What the task requires
Output all entries verbatim, dropping pictures.

Records from a data source
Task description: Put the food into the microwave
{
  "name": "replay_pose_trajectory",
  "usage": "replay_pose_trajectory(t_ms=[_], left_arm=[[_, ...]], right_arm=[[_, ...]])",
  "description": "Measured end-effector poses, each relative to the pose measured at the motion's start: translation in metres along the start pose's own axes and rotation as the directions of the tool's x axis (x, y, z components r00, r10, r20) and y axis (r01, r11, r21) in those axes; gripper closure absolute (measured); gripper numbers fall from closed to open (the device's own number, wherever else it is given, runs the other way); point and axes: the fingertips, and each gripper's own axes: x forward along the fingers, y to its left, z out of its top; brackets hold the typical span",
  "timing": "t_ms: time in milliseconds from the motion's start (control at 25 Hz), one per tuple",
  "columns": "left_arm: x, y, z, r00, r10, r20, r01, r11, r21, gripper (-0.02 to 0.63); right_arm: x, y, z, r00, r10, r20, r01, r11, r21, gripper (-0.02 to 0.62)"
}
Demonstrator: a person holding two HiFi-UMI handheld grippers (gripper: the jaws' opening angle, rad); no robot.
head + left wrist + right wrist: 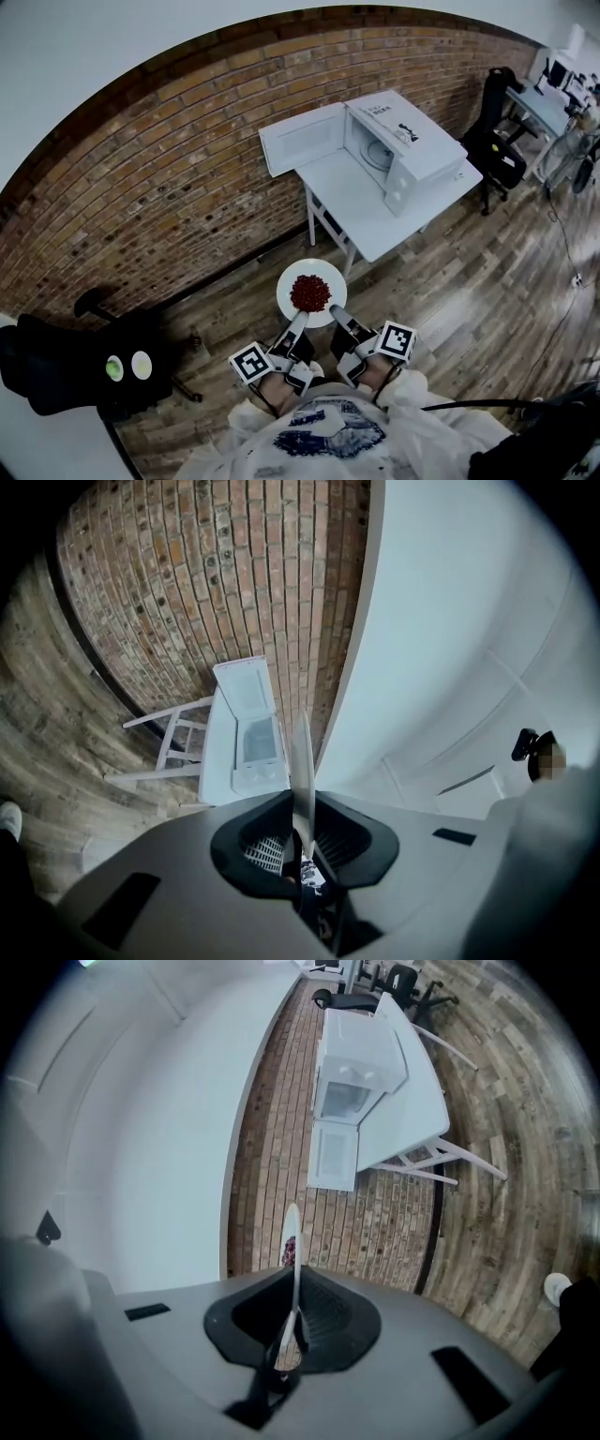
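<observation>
In the head view a round white plate [290, 278] with a heap of red food [310, 292] hangs level over the wooden floor, in front of me. My left gripper [301, 321] is shut on the plate's near left rim. My right gripper [337, 317] is shut on its near right rim. Each gripper view shows the plate edge-on between the pads: plate [302, 766] in left gripper [302, 844], plate [292, 1269] in right gripper [289, 1337]. Ahead, a white microwave [405, 142] stands on a white table [361, 211], with its door [302, 139] swung open to the left.
A brick wall [178, 178] runs behind the table. A black office chair [75, 367] stands at the left. More black chairs [495, 141] and a desk [544, 103] are at the far right. A cable [562, 309] lies on the floor at right.
</observation>
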Motion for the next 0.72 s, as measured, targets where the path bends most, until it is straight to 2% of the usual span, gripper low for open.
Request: replay_pose_trajectory(t_ms=[240,720], left_arm=[[-0.003,0.007,0.041,1.000,-0.002,0.001,0.003,1.000,-0.022,0.551],[0.012,0.023,0.072,1.000,0.013,0.000,-0.013,0.999,-0.041,0.551]], right_arm=[[0.041,-0.005,-0.010,1.000,-0.021,0.000,0.021,1.000,0.013,0.569],[0.075,-0.017,0.002,0.999,-0.046,-0.007,0.046,0.999,0.007,0.569]])
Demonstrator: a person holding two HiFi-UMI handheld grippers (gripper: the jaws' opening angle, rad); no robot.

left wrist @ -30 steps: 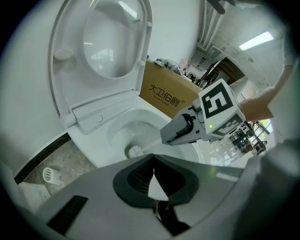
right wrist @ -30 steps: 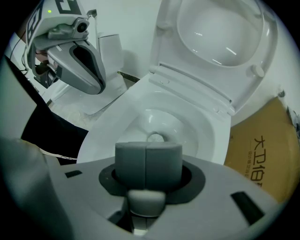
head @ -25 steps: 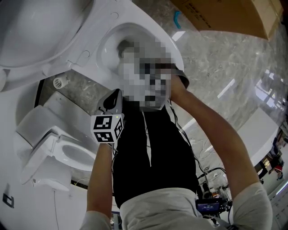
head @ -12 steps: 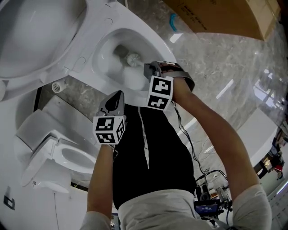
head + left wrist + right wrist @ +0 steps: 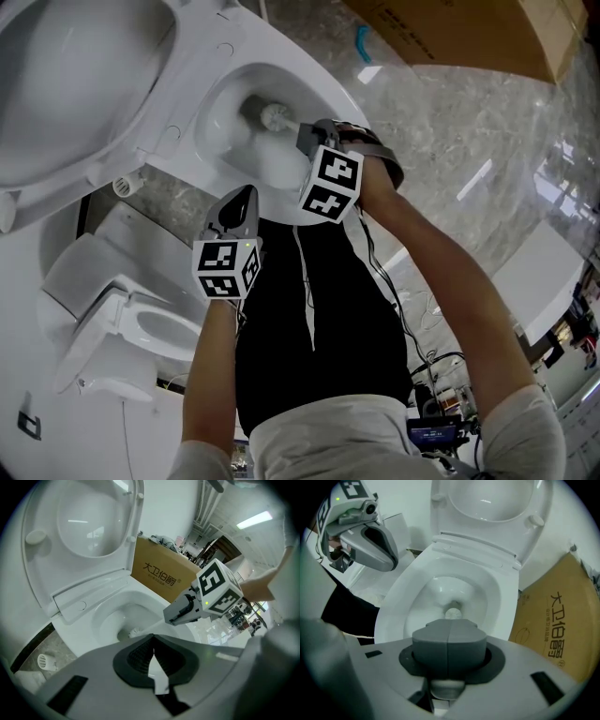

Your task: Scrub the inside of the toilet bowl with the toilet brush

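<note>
- Floor (image 5: 469, 122) of grey marbled tile surrounds the toilet bowl (image 5: 323, 75), whose lid (image 5: 75, 75) is raised; a cardboard box (image 5: 469, 37) stands just beside it.
- The right gripper (image 5: 306, 133) hangs over the bowl's near rim, jaws clamped on the handle of the toilet brush (image 5: 275, 116), whose head sits low by the drain.
- The left gripper (image 5: 241, 199) is outside the bowl, jaws together on nothing, near the right one.
</note>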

Answer to this exercise
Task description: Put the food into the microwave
{
  "name": "replay_pose_trajectory",
  "usage": "replay_pose_trajectory(t_ms=[_], left_arm=[[_, ...]], right_arm=[[_, ...]])",
  "description": "Measured end-effector poses, each relative to the pose measured at the motion's start: translation in metres along the start pose's own axes and rotation as the directions of the tool's x axis (x, y, z components r00, r10, r20) and y axis (r01, r11, r21) in those axes; gripper closure absolute (measured); gripper numbers fall from closed to open (the device's own number, wherever else it is given, runs the other way); point and axes: the fingertips, and each gripper's own axes: x forward along the fingers, y to its left, z out of its top; brackets hold the typical span",
  "timing": "t_ms: time in milliseconds from the motion's start (control at 25 Hz), one per tuple",
  "columns": "left_arm: x, y, z, r00, r10, r20, r01, r11, r21, gripper (-0.02 to 0.63); right_arm: x, y, z, r00, r10, r20, r01, r11, r21, gripper (-0.02 to 0.62)"
}
Demonstrator: a person holding two HiFi-UMI handheld grippers (gripper: the jaws' opening angle, rad); no robot.
head + left wrist + right wrist: 
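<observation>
In the head view a round white plate [290, 278] with a heap of red food [310, 292] hangs level over the wooden floor, in front of me. My left gripper [301, 321] is shut on the plate's near left rim. My right gripper [337, 317] is shut on its near right rim. Each gripper view shows the plate edge-on between the pads: plate [302, 766] in left gripper [302, 844], plate [292, 1269] in right gripper [289, 1337]. Ahead, a white microwave [405, 142] stands on a white table [361, 211], with its door [302, 139] swung open to the left.
A brick wall [178, 178] runs behind the table. A black office chair [75, 367] stands at the left. More black chairs [495, 141] and a desk [544, 103] are at the far right. A cable [562, 309] lies on the floor at right.
</observation>
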Motion for the next 0.72 s, as measured, targets where the path bends most, until it is straight to 2% of the usual span, gripper low for open.
Request: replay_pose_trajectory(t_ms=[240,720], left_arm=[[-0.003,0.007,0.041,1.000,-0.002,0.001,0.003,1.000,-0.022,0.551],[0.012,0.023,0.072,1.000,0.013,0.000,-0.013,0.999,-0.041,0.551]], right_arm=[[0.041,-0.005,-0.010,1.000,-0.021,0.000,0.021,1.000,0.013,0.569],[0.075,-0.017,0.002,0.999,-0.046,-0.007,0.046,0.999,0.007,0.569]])
Demonstrator: a person holding two HiFi-UMI handheld grippers (gripper: the jaws' opening angle, rad); no robot.

left wrist @ -30 steps: 
right wrist @ -30 steps: 
head @ -25 steps: 
head @ -12 steps: 
head + left wrist + right wrist @ +0 steps: 

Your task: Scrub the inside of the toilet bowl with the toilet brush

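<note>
- Floor (image 5: 469, 122) of grey marbled tile surrounds the toilet bowl (image 5: 323, 75), whose lid (image 5: 75, 75) is raised; a cardboard box (image 5: 469, 37) stands just beside it.
- The right gripper (image 5: 306, 133) hangs over the bowl's near rim, jaws clamped on the handle of the toilet brush (image 5: 275, 116), whose head sits low by the drain.
- The left gripper (image 5: 241, 199) is outside the bowl, jaws together on nothing, near the right one.
</note>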

There's no more to the answer.